= Unearthly (manga) =

Manga series

Unearthly is an original English-language manga series written by Ted Naifeh, with art by Elmer Damaso and is published by Seven Seas Entertainment.

== Characters ==

- Ann
She is a girl that used to spend much of her days buried in her books, and not really paying attention to the world around her. She even admits she barely noticed Nikki who is her best friend. That is of course until a day when Jem gave a report in class, and Ann started to develop a crush on Jem. She is also a very shy girl who doesn't like the very pressurized approach Shane makes toward trying to get her to notice him.
- Nikki
Ann's best friend. She works to help protect Ann from Shane's unwanted advances. She has a slight sarcastic streak to her as well as a great sense of humor.

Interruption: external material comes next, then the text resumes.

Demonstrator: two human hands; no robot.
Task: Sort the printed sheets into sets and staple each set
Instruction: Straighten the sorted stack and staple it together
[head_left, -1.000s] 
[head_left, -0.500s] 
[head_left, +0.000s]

She is less romantic than Ann. She holds Jem in disdain.
- Shane
He really likes Ann, and doesn't like the fact Ann seems more interested in Jem than in himself. Shane doesn't seem to take school too seriously, as he mostly acts as if he is doing things to impress Ann, who barely notices he exists and is very shy around him.
- Rachel "Rae" Adams
Rae is a slight rival trying to gain Jem's affections before Ann can gain them. She is also nicknamed "the pitbull" because it is said once she gets a hold of something she doesn't let go. She is a vain athlete. As Nikki puts it, Rae acts like it is an honor for a guy to get close to her and date her.
- Jeremy "Jem" Hatcher
Also known as Jem, a reference to To Kill a Mockingbird. Ann and Rae fall in love with him. Jem helps Ann see there is more to the world than merely what is found in stories and books. He helps her wake up to the reality of her surroundings and see more than she has ever seen before, even more than he could realize he had helped open her eyes to see.
- Star
Star's real name is impossible to pronounce without a second tongue, and the closest translation is Star. He is an alien from a distant world that is of royalty. In other words, he is a king to some alien species. He ran away from the world he ruled due to an unknown reason. He met Jeremy and copied his looks, so Star could get away from the aliens pursuing him. Star left Jeremy in his spaceship and the aliens found and took the ship away.